Mr. Harrison belongs to a new breed of church consultants aiming to equip pastors with modern marketing practices. Pastors say mystery worshippers like Mr. Harrison offer insight into how newcomers judge churches -- a critical measure at a time when mainline denominations continue to shed members and nearly half of American adults switch religious affiliations. In an increasingly diverse and fluid religious landscape, churches competing for souls are turning to corporate marketing strategies such as focus groups, customer-satisfaction surveys and product giveaways.

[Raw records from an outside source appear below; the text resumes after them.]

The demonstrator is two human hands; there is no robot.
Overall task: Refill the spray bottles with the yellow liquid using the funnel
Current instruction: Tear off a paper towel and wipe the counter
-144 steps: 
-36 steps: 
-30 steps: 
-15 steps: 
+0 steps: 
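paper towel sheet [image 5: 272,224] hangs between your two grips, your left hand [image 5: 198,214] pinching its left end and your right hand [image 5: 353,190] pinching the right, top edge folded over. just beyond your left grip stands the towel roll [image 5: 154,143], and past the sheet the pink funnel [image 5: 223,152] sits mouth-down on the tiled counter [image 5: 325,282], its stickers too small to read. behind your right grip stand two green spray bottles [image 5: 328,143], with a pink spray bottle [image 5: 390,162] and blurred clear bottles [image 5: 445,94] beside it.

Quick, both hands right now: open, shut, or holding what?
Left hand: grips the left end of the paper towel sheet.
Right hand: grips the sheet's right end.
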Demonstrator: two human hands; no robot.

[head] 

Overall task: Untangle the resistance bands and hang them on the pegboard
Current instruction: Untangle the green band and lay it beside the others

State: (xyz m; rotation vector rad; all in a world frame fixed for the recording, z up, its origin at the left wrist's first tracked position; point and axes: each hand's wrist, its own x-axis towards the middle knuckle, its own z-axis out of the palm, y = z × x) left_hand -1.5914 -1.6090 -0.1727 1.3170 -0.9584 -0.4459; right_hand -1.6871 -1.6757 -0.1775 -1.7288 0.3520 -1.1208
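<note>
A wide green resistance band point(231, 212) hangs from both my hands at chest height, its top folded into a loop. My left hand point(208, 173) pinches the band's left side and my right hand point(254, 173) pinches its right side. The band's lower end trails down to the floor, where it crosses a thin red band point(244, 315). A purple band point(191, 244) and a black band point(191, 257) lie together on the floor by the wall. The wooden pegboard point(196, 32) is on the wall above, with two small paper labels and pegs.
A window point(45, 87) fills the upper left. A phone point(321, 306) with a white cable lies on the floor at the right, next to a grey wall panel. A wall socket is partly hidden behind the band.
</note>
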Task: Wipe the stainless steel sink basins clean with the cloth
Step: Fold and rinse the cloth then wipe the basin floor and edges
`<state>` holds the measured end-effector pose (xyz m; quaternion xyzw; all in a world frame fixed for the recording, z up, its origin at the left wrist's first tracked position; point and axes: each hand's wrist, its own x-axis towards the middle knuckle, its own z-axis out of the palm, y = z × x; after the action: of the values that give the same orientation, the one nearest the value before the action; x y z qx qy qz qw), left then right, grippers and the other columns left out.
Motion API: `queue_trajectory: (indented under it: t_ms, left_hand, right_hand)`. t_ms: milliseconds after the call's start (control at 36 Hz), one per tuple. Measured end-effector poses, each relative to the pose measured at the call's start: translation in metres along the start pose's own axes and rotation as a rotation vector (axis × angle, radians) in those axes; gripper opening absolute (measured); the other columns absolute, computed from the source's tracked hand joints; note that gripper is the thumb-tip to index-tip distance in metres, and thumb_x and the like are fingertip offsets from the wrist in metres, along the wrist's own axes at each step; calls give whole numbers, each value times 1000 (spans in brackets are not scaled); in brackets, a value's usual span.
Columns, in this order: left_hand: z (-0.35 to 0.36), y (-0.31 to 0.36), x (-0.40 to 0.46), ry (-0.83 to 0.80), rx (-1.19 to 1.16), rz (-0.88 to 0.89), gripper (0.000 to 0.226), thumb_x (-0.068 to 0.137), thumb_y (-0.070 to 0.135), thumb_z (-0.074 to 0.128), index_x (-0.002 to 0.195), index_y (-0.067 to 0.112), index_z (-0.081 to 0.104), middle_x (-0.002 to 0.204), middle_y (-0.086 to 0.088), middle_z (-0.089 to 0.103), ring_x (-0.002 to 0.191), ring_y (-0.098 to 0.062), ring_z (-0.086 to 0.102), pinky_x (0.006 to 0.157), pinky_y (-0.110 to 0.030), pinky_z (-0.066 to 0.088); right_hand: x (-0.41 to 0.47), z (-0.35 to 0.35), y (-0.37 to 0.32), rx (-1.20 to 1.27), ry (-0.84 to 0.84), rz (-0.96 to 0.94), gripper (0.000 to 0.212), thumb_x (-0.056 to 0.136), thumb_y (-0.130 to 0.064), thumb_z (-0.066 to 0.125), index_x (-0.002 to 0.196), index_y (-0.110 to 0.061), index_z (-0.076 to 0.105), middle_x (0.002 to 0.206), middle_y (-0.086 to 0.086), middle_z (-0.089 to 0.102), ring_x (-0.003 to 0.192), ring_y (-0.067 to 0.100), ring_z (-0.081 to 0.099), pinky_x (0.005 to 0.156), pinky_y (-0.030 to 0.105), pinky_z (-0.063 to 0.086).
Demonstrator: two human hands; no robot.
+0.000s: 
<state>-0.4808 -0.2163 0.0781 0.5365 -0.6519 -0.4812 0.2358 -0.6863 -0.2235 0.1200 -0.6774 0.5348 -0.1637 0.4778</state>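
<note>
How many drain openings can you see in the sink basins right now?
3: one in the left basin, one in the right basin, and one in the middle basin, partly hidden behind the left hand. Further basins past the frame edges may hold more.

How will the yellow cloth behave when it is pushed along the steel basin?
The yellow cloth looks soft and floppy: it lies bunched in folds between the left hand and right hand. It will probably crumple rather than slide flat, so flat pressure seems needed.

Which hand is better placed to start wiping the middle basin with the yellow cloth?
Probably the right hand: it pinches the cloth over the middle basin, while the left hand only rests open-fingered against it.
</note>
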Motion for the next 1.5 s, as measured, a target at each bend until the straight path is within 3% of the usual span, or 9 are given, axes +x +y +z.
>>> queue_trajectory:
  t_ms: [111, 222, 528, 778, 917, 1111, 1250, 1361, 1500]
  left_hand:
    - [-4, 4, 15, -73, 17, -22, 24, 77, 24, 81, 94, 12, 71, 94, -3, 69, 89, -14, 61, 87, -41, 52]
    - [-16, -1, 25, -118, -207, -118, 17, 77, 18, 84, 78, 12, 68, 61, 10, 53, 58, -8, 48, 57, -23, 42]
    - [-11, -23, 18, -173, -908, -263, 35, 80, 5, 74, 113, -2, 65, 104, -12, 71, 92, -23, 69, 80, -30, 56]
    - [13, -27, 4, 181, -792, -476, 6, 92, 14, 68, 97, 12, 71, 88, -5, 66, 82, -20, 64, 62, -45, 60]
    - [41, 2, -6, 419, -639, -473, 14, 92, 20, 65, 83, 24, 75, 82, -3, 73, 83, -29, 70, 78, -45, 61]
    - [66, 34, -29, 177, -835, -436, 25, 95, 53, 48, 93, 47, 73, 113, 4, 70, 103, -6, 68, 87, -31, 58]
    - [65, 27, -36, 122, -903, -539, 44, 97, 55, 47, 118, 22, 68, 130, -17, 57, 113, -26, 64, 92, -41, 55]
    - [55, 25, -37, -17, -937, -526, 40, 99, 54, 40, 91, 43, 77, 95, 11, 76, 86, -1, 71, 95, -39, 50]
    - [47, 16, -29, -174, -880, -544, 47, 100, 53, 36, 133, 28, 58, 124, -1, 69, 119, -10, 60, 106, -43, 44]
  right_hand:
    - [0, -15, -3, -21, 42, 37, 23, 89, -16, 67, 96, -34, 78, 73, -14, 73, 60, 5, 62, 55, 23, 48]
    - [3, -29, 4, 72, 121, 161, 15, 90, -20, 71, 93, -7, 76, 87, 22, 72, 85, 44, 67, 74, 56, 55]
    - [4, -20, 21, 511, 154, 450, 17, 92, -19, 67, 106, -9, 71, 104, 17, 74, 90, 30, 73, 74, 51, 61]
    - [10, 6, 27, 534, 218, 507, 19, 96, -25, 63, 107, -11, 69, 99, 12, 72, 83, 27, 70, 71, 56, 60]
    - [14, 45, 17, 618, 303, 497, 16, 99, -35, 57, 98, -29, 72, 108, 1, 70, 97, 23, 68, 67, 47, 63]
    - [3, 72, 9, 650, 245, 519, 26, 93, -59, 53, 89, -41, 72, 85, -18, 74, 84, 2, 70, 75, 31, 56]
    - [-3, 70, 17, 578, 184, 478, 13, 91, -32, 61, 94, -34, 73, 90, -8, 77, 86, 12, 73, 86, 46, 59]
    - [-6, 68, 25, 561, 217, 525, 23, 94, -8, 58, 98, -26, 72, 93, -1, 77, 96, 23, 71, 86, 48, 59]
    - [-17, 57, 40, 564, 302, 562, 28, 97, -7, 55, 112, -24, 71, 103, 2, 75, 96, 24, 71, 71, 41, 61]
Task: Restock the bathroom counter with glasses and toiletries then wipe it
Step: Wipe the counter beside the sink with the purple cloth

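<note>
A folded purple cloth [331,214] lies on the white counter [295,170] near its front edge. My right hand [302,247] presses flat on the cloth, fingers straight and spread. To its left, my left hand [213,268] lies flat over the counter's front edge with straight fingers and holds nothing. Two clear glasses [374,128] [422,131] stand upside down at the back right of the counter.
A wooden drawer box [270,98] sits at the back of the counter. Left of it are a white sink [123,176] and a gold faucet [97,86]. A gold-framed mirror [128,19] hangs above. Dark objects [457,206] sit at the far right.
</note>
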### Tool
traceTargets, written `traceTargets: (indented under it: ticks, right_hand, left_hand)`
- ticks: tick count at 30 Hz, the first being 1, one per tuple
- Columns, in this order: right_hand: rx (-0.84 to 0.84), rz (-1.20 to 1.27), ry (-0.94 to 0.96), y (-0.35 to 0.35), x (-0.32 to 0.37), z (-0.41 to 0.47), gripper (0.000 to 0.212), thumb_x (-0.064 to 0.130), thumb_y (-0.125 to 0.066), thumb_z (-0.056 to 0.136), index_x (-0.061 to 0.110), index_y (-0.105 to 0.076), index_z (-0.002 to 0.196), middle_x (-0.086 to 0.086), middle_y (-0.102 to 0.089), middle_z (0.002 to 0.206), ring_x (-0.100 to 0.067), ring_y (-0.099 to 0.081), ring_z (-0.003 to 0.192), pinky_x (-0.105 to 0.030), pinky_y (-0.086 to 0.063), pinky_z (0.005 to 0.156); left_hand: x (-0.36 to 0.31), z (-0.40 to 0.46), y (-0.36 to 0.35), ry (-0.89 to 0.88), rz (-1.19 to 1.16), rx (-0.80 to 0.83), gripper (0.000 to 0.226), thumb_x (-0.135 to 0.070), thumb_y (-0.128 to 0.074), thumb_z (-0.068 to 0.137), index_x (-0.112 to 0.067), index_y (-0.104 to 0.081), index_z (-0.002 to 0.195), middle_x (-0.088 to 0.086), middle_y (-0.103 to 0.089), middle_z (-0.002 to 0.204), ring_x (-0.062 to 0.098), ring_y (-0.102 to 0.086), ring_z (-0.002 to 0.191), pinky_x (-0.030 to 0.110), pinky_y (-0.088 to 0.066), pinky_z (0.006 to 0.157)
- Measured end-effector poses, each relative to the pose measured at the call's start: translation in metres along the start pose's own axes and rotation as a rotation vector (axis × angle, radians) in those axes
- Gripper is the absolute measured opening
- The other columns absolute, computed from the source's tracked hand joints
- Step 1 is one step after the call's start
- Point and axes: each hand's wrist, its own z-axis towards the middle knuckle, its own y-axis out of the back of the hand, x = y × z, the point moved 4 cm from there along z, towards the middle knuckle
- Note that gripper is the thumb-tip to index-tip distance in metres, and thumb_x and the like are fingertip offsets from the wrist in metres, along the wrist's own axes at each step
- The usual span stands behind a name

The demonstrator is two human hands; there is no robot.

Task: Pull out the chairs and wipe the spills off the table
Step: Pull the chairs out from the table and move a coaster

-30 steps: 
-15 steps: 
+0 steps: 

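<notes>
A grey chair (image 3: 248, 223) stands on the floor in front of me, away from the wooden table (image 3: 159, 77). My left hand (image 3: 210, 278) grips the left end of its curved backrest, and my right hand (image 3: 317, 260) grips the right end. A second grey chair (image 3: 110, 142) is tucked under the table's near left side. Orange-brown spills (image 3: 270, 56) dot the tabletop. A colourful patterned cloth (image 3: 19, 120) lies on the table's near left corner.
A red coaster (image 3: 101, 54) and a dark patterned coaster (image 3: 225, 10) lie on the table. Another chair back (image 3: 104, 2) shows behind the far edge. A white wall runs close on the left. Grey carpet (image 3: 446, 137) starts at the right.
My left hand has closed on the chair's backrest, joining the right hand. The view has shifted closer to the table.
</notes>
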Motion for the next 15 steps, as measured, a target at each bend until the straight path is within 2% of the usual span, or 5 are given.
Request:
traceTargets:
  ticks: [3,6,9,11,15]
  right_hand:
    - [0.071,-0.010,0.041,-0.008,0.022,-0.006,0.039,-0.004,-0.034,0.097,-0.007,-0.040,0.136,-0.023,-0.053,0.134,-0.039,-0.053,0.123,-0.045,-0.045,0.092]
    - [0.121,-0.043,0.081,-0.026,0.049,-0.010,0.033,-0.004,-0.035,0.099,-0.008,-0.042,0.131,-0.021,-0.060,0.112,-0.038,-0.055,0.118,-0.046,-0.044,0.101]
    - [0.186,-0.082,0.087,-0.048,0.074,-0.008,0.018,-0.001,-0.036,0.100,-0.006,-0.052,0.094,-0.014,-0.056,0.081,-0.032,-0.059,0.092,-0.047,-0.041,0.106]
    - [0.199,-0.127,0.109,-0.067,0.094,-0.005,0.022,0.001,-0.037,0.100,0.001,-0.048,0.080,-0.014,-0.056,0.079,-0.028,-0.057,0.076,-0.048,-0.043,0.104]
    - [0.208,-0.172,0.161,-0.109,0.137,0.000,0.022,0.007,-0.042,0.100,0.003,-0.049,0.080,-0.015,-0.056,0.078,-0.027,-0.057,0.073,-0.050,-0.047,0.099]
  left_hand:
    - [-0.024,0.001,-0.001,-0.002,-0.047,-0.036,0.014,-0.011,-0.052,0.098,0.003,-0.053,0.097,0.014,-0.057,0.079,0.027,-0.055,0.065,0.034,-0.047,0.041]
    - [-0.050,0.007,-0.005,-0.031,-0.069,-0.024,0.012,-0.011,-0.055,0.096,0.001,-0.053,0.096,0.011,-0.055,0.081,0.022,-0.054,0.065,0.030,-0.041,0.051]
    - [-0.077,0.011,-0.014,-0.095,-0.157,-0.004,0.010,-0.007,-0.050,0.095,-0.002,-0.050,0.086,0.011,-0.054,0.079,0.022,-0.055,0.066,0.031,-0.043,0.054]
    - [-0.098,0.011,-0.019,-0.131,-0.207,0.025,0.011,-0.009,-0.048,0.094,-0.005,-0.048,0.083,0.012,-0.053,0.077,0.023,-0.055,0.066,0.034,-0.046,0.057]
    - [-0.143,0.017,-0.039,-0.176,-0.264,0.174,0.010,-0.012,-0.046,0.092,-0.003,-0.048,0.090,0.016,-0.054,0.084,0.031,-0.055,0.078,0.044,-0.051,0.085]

At least half a dozen consulting companies have introduced secret-church-shopper services in recent years. The A Group, a Brentwood, Tenn., marketing firm for churches and faith-based groups, now conducts mystery-worshipper surveys at 15 to 20 churches a year, up from a handful five years ago. Church marketing company Real Church Solutions in Corona, Calif., introduced mystery-worshipper services five years ago. "First-time guests, they don't come with mercy, they come with judgment," says the company's president, Chris Sonksen. "They're looking for a reason to leave."